Work task:
Scan the data for "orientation" and copy the lines it appears in.

Provided data below:

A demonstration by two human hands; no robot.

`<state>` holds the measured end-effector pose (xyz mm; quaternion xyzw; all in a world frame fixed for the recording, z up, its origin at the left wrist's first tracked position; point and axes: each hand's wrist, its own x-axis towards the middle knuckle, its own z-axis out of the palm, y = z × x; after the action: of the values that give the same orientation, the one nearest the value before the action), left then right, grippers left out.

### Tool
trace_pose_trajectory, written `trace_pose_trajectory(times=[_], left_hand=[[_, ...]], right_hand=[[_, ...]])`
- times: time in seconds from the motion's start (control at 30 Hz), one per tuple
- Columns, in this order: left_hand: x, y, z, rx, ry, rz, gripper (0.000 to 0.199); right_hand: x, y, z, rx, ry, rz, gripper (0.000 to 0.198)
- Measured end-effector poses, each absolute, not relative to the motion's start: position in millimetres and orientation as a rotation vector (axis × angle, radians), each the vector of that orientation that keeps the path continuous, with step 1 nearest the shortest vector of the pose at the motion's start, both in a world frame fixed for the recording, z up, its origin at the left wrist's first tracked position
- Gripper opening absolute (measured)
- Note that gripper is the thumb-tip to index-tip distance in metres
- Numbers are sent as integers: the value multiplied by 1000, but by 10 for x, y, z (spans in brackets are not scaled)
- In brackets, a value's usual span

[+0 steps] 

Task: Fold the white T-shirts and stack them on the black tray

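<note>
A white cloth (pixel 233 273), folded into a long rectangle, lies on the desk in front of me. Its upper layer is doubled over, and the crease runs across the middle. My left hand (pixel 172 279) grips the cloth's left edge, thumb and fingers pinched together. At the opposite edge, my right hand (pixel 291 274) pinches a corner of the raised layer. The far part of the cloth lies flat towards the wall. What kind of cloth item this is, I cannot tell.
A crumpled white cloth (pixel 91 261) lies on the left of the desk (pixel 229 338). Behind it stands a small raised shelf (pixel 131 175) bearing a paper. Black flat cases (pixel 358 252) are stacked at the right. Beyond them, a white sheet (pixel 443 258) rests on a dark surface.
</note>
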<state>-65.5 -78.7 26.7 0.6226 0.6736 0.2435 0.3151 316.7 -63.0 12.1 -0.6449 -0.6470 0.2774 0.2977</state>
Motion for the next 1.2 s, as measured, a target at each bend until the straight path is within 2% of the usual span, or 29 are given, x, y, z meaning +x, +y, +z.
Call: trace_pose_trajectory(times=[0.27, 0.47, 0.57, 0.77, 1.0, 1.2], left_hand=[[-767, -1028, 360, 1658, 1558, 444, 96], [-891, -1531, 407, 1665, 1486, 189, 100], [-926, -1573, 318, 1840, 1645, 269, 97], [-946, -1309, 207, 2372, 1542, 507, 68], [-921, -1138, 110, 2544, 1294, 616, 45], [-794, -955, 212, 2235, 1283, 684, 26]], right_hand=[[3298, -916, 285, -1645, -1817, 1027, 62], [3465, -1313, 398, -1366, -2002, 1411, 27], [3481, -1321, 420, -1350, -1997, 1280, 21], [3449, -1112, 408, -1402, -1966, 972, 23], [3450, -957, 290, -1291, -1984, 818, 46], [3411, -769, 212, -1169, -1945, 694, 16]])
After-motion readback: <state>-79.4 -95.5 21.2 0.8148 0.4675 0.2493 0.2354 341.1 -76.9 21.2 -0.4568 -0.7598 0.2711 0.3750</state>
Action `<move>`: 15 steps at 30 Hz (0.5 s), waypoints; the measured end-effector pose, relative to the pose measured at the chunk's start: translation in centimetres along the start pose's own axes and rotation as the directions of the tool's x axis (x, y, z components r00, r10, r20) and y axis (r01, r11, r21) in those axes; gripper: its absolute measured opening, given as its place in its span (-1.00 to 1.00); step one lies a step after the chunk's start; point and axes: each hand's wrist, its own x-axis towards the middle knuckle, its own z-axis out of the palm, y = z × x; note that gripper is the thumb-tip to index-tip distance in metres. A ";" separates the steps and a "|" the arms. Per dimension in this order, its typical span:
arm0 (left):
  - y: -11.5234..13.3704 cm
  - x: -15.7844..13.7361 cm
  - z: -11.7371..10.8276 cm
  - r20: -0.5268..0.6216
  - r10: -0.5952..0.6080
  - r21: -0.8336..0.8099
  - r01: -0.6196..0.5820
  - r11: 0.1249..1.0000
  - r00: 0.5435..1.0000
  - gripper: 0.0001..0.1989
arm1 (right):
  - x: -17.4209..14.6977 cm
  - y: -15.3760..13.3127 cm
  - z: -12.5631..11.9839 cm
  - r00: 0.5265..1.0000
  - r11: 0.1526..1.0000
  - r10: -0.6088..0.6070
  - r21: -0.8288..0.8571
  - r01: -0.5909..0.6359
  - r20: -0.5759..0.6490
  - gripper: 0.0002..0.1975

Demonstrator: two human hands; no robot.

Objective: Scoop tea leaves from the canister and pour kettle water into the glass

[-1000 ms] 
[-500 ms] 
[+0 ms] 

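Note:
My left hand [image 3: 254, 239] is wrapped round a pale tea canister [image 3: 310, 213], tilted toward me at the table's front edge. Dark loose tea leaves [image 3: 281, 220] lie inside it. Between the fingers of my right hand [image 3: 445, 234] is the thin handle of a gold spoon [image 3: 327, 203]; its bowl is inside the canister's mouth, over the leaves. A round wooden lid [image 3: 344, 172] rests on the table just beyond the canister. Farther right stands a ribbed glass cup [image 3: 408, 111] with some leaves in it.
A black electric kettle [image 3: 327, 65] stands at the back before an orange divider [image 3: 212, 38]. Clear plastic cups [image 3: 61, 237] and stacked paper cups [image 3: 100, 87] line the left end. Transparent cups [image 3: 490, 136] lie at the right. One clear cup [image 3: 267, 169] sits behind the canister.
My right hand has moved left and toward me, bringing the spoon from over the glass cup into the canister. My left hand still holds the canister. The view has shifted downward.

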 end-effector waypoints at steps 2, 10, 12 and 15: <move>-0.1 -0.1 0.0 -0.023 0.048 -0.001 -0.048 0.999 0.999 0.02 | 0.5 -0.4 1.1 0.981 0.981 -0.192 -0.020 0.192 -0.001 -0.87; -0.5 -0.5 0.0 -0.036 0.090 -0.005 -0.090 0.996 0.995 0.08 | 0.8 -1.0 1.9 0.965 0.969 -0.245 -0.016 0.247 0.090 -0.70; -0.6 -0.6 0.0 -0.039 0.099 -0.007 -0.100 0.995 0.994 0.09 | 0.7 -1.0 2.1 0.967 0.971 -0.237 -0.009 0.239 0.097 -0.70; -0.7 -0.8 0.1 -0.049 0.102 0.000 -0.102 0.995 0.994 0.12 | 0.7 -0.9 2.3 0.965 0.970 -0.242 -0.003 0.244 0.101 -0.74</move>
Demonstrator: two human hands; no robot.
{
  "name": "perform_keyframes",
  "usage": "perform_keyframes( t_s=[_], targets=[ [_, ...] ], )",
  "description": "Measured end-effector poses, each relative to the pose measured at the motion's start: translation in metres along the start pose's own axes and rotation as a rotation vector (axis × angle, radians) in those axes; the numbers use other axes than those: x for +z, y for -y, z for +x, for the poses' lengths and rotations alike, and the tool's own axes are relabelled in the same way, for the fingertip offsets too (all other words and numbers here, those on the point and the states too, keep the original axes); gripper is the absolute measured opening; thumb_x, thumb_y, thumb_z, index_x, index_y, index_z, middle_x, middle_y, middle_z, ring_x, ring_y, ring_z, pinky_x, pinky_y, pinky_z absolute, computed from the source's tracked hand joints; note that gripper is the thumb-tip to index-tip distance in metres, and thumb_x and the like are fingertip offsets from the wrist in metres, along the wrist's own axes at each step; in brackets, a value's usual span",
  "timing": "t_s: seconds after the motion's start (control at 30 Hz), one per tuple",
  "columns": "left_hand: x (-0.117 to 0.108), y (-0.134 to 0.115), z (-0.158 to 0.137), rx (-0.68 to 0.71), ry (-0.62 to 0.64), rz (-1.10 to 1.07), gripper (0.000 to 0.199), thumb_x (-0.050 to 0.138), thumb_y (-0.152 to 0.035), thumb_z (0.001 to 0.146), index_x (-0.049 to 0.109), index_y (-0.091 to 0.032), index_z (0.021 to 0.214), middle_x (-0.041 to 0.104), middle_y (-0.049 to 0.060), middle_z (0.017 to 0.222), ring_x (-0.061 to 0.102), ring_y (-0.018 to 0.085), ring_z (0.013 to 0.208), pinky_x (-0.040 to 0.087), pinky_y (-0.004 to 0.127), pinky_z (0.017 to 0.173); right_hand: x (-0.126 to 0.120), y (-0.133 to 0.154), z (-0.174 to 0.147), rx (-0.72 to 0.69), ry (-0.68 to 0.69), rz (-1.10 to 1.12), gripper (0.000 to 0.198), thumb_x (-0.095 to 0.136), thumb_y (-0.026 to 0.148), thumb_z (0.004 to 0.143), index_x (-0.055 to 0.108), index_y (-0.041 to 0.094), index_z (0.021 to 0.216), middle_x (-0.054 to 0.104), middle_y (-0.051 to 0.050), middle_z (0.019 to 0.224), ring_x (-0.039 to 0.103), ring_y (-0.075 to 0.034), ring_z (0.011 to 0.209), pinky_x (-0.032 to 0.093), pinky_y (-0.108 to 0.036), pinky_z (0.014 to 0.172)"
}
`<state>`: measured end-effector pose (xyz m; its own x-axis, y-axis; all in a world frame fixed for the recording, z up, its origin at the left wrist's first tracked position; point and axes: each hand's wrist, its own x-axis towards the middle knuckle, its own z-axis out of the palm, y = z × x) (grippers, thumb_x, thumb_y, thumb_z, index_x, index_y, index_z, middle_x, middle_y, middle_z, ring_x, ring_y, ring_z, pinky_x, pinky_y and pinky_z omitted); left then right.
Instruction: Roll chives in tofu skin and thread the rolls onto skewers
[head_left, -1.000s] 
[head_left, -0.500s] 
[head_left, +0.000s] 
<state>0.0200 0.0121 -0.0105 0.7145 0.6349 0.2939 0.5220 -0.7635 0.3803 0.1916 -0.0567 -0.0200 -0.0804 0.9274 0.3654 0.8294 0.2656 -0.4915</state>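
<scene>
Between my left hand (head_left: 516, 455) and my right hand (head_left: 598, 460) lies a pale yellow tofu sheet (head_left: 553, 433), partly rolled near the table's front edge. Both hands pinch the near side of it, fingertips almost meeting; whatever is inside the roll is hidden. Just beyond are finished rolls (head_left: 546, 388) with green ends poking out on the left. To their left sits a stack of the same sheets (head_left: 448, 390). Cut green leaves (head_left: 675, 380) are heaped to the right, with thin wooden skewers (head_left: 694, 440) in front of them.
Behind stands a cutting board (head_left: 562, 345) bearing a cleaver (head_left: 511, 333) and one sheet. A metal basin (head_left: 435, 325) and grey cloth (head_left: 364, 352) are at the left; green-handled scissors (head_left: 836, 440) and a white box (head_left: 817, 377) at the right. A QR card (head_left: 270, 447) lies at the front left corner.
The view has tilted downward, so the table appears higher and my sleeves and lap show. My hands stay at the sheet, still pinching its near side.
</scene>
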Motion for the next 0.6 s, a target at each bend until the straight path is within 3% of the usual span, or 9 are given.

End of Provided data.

Solved problem:
`<state>` holds the measured end-effector pose (xyz mm; quaternion xyzw; all in a world frame fixed for the recording, z up, its origin at the left wrist's first tracked position; point and axes: each hand's wrist, its own x-axis towards the middle knuckle, its own z-axis out of the palm, y = z × x; after the action: of the values that give the same orientation, the one nearest the value before the action), left then right, grippers left out.
- Measured end-effector poses, each absolute, not relative to the motion's start: position in millimetres and orientation as a rotation vector (axis × angle, radians), each the vector of that orientation that keeps the path continuous, with step 1 nearest the shortest vector of the pose at the motion's start, both in a world frame fixed for the recording, z up, its origin at the left wrist's first tracked position

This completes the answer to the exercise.